Amazon Game Tech Blog

Crucible, behind the curtain

An alien creature is firing a weapon at two human characters. One of the characters is running and has a sword at her side. The other is firing a weapon back at the creature.

Hi I’m Louis Castle, head of Relentless Studios, an Amazon Games development studio. I’m beyond excited to talk about the launch of our latest game, Crucible. Crucible is a free-to-play team-based action shooter that goes live on May 20, 2020, just a few days from today.

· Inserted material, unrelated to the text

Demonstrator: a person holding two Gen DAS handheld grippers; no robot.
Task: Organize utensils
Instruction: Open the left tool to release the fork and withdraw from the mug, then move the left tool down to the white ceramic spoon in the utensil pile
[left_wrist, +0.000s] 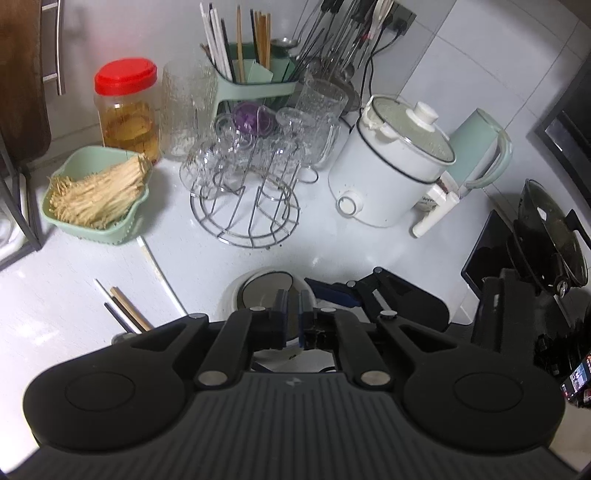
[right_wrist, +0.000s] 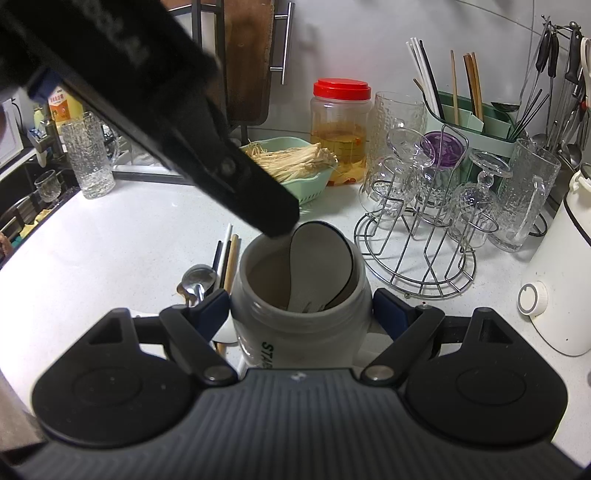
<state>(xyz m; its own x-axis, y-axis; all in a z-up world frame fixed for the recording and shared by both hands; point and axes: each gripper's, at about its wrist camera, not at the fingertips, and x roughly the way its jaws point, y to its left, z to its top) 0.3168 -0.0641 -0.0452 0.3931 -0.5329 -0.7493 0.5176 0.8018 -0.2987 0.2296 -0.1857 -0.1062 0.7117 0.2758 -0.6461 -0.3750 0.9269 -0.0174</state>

Release day is always both exciting and terrifying. It’s when players first see the fruit of years dedicated to a labor of love. We’ve mitigated a bit of that terror by building a robust backend. This backend helps ensure that the multiplayer experience is ready for players logging in on launch day. One thing we want to avoid is players dealing with hiccups when they get their first taste of our new game. If demand exceeds expectations, we’ll be able to scale up much more quickly than if we were running our own physical servers. How did we achieve this?

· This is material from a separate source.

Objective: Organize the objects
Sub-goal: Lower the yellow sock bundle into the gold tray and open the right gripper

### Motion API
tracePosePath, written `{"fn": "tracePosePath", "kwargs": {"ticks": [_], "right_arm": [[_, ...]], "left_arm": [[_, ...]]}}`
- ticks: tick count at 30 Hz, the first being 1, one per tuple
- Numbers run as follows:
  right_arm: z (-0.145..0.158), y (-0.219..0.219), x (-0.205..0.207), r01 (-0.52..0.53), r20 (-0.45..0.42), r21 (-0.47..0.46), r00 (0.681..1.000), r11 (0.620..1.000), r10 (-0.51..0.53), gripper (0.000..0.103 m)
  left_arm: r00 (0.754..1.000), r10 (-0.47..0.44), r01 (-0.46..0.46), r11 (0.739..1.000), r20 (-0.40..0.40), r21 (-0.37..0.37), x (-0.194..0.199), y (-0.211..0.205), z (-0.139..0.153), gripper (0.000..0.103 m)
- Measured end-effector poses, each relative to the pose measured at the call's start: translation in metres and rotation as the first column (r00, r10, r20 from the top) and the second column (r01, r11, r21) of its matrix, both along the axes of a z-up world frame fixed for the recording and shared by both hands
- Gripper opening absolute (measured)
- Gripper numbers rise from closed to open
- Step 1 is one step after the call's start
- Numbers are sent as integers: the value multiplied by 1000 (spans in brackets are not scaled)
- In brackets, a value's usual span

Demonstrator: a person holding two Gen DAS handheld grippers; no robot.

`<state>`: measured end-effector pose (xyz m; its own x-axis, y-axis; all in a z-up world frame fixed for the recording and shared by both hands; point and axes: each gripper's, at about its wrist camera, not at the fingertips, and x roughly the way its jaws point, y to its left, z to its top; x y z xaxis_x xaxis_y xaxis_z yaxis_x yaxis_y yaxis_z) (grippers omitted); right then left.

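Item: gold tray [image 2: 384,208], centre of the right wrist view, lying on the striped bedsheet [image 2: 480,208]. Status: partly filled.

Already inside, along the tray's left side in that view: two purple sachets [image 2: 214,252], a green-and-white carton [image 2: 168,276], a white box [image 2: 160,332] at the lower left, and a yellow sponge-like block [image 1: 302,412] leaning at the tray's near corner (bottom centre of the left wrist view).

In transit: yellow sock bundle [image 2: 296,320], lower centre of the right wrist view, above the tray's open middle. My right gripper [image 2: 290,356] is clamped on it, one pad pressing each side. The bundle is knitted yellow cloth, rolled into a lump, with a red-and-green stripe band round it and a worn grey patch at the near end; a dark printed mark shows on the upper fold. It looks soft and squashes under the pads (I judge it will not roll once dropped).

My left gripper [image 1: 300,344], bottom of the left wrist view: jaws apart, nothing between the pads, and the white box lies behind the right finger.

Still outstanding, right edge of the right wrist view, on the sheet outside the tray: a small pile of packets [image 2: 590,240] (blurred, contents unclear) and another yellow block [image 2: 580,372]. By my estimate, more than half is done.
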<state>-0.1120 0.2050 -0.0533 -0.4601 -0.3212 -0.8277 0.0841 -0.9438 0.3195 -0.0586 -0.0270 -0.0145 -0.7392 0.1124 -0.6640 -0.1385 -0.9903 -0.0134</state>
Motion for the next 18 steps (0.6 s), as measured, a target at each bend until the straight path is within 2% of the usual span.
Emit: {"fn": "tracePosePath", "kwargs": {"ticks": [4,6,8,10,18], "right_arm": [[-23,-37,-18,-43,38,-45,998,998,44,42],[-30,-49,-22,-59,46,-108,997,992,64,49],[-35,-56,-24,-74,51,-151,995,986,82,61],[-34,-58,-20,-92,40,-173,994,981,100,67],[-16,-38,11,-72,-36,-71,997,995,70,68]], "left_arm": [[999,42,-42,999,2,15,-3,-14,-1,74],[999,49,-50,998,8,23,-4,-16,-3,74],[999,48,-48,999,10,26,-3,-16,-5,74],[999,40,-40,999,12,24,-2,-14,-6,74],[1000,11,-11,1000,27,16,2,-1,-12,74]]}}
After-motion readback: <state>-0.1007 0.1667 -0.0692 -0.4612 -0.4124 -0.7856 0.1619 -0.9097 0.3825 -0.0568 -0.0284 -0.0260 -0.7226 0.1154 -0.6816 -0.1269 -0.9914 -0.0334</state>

Games and serverless technology, a match forged in the Crucible

Crucible’s backend platform service is built entirely on AWS serverless technologies. This reduces our operational load considerably. With no persistent API servers in our backend, we don’t need someone up at 1 AM to reboot a box or manage certificates. We don’t have to think about the underlying system, and there’s nothing to patch or update except the code we wrote ourselves. And, scaling is automatic, with no intervention or configuration required from us.

The game servers themselves are hosted on Amazon GameLift, which offers dedicated, global, low-cost game server hosting. GameLift’s FlexMatch is a big deal for us as it makes a very complex problem simple by providing a robust match making system driven by our own rules. GameLift’s turn-key multi-region queue support is also a win. It means that game server fleets become globally distributed, and this just works. Also, as we add players, scaling is handled by GameLift automatically, again just with some simple rules set by us. Along with the serverless backend, this allows massive scale if we need it, without any additional planning. All of this saved us valuable developer time so we could focus on the needs of our game, not the needs of a service.

We also use WebSockets extensively to send notifications between the game client and the backend. This allows real-time updates for things like matchmaking, party changes, and more. Amazon API Gateway’s WebSocket technology, frankly, is fantastic to work with. If you’re a services person, you don’t care if players are coming over HTTP, WebSockets, it doesn’t matter. It’s very powerful and runs at scale.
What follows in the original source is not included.